- _WHAT THE TASK ASKS_: Every line of the data is to be reproduced exactly.

DATASET CONTENT Block Start

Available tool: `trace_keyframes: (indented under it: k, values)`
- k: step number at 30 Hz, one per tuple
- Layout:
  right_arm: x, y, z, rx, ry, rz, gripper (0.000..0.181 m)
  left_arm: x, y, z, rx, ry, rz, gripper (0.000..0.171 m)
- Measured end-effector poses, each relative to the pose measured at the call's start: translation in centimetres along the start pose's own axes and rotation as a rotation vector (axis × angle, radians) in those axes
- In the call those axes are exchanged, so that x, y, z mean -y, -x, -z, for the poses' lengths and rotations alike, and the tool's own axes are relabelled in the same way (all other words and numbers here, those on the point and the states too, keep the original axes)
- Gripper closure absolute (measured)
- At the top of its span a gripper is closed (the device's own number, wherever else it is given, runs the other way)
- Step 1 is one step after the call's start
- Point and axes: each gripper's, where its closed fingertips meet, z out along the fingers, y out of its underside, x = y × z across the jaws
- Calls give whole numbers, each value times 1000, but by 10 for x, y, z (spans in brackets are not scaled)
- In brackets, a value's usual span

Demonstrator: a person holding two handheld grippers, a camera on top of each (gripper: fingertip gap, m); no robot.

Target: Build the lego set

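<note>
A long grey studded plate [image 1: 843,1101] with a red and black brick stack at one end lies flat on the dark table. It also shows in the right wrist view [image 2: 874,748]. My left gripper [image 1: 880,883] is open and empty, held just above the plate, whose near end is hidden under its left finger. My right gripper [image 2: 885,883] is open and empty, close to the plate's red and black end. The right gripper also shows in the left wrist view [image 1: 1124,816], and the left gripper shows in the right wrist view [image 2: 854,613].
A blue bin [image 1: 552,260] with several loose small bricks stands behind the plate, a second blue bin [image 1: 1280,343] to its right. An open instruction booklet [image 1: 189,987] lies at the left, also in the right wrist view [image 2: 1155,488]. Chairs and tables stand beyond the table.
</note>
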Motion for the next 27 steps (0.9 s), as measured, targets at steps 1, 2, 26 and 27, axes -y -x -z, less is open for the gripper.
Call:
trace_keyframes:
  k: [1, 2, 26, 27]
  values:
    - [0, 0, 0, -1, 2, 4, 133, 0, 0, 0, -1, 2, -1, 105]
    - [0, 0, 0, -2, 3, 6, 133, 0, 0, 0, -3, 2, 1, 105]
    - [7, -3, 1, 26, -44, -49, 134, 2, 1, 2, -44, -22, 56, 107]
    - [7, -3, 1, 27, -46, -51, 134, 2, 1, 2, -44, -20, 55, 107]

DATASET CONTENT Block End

- _RESPONSE AREA_:
Available tool: `trace_keyframes: (indented under it: k, values)`
- k: step number at 30 Hz, one per tuple
- Layout:
  right_arm: x, y, z, rx, ry, rz, gripper (0.000..0.181 m)
  left_arm: x, y, z, rx, ry, rz, gripper (0.000..0.171 m)
- Measured end-effector poses, each relative to the pose measured at the call's start: translation in centimetres along the start pose's own axes and rotation as a rotation vector (axis × angle, radians) in those axes
- In the call those axes are exchanged, so that x, y, z mean -y, -x, -z, for the poses' lengths and rotations alike, and the tool's own axes are relabelled in the same way (all other words and numbers here, those on the point and the states too, keep the original axes)
- Gripper closure absolute (measured)
- At the top of its span a gripper is closed (the device's own number, wherever else it is given, runs the other way)
- Step 1 is one step after the call's start
- Point and axes: each gripper's, where its closed fingertips meet, z out along the fingers, y out of its underside, x = y × z across the jaws
- Calls give whole numbers, each value times 1000, but by 10 for x, y, z (spans in brackets are not scaled)
- In brackets, a value's usual span

Demonstrator: a person holding two handheld grippers, a camera on top of each (gripper: fingertip gap, m); no robot.

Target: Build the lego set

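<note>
A long grey studded plate [image 1: 843,1101] with a red and black brick stack at one end lies flat on the dark table. It also shows in the right wrist view [image 2: 874,748]. My left gripper [image 1: 880,883] is open and empty, held just above the plate, whose near end is hidden under its left finger. My right gripper [image 2: 885,883] is open and empty, close to the plate's red and black end. The right gripper also shows in the left wrist view [image 1: 1124,816], and the left gripper shows in the right wrist view [image 2: 854,613].
A blue bin [image 1: 552,260] with several loose small bricks stands behind the plate, a second blue bin [image 1: 1280,343] to its right. An open instruction booklet [image 1: 189,987] lies at the left, also in the right wrist view [image 2: 1155,488]. Chairs and tables stand beyond the table.
</note>
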Motion for the next 27 steps (0.9 s), as measured, targets at steps 1, 2, 26 and 27, axes -y -x -z, less is open for the gripper.
Call:
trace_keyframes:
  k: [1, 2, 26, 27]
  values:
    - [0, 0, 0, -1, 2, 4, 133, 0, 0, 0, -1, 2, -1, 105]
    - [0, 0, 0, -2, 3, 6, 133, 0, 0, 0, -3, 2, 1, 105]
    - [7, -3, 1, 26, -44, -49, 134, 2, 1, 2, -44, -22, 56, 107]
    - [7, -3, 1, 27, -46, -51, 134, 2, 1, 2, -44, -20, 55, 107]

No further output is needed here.